To carry out the trial, Marengo partnered with the National Cancer Institute’s Cancer Research Center and the new Immuno-Oncology Center through a cooperative research and development agreement ( CRADA). This is the first CRADA with a new CIO team, co-led by Dr. Jeffrey Schlom and Dr. James Gulley.

Zealand Pharma touts positive data for treatment of congenital hyperinsulinism

Zeeland Pharma share positive data from its Phase III clinical trial of dasiglucagon for congenital hyperinsulinism in neonates and infants.

In its presentation at the 60th Annual Meeting of the European Society of Pediatric Endocrinology in Rome, the company said that dasiglucagon significantly reduced the need for intravenous glucose to maintain blood sugar levels, reduced the duration of hypoglycemia and allowed discontinuation of IV glucose in most infants. It has also helped limit the need for pancreatectomy. Participants were children aged seven days to 12 months diagnosed with congenital hyperinsulinism.

At the end of the 21-day study, researchers found that the drug was well tolerated and effective in patients dependent on IV glucose. The company is now ready to submit a New Drug Application in 2023.

Trevi cronic cough contestant shows mid-term promise

Trevi Therapeutic show positive results from its phase II cough and nalbuphine (CANAL) trial of the investigational drug Haduvio (oral ER nalbuphine) for chronic cough.

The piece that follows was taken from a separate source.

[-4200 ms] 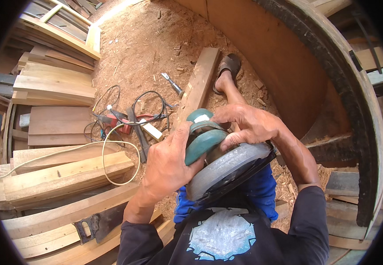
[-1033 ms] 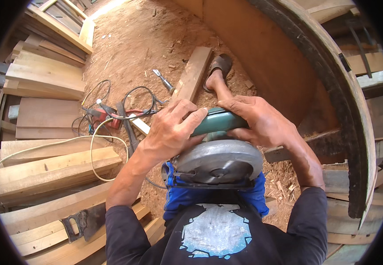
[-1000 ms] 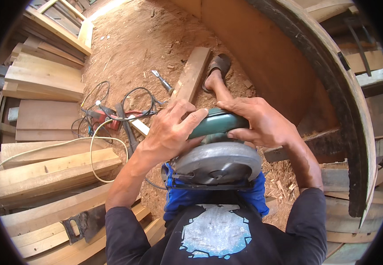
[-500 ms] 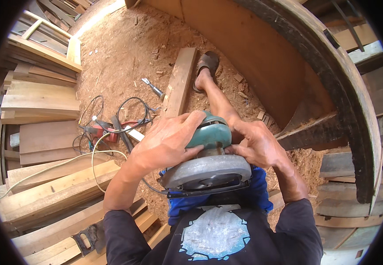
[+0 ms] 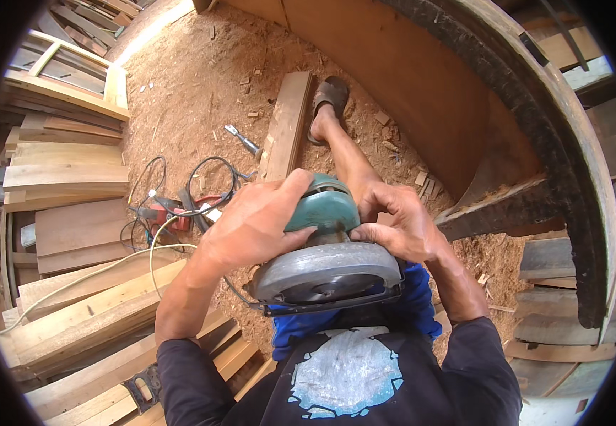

Data from 38 participants showed the drug’s ability to meet the primary endpoint of the trial, demonstrating a 52.5% change from placebo users, as well as a 75.1% reduction in geometric mean percent change in cough frequency during the day.

There is currently no approved treatment for chronic cough. Trevi Therapeutics is now preparing to start its next clinical trial for the same patients in the first half of 2023.

Study examines accelerated FDA approval in non-oncology areas

A cohort study of FDA accelerated approval activity in non-oncology areas from 1992 to 2018 show that the regulatory body approved 48 drugs for 57 non-oncology indications, with a median time to regular approval of 53.1 months.

This number includes 23 HIV treatments. During the period, nine post-approval confirmatory studies failed to verify clinical efficacy, but one indication was withdrawn as it failed 136 months after receiving accelerated approval.

The objective of the study was to determine if the FDA program provided access to accelerated treatments in severe non-oncology cases. Congress authorized the program in 1992 to address the unmet medical needs of rapid drug development in the wake of the HIV/AIDS crisis. Data over 26 years was assessed from February to April 2022. A full drug study will need to be conducted at a later date. Details are published in JAMA Network.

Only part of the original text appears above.